Now, since we believe that there should be public goods, then we’re really talking about the system that provides them and provides them efficiently. The President talked about the changing structure of the income distribution, and it’s unambiguously true. What I would urge us to regret is this notion that it’s not a shift, but a transfer. It’s not a transfer.

Since the 1970s, it’s not that the rich have gotten richer; because the poor have gotten poorer. The poor are not having their money taken away and given to the rich. The rich have gotten richer faster than the poor have moved up. And we might be concerned with that because that also reflects on opportunity. And as an opportunity society, as an equal opportunity society, we should all be really concerned with that.

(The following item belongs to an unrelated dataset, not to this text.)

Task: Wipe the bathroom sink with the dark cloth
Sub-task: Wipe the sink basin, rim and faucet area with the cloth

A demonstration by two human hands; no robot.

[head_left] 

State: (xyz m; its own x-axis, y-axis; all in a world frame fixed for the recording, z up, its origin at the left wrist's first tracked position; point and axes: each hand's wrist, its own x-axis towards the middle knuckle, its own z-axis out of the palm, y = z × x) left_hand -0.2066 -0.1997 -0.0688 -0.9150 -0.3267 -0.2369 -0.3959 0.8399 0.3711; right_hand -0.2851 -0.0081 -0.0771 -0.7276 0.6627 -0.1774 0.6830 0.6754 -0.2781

But the extent that we can get away from this notion that the rich are stealing from the poor, then we can look at this in I think in a way that’s constructive. Why? Because the rich are our neighbors and the poor are our neighbors, and everybody else should be our neighbors and they’re all our kids. And I think getting away from that rhetoric is really important.

Dr. Brooks’ remarks are well substantiated by the economic evidence. While it’s undeniable that the rich have gotten richer over the past few decades, the size of the United States economy has grown faster. To be specific, the inflation-adjusted income of the top 1% has increased nearly 400% since 1979. However, the US’s inflation-adjusted gross domestic product has increased by over 500% over the same time period.

In short, the rich are not stealing from the poor. They’re simply getting a bigger slice of a growing pie. Dr. Brooks deftly points this out, shifting focus to addressing the underlying causes of poverty instead of sticking pitchforks at the rich.

This is an important rhetorical trick for the center-right to learn since there are so many government roadblocks that need removal to put the poor on the path to prosperity. Occupational licenses, mandatory minimums, civil asset forfeiture, failing public schools, the drug war, the minimum wage — the list goes on and on. Until libertarians and conservatives change the poverty narrative to focus on opportunity instead of welfare, income redistribution will continue to be a distraction.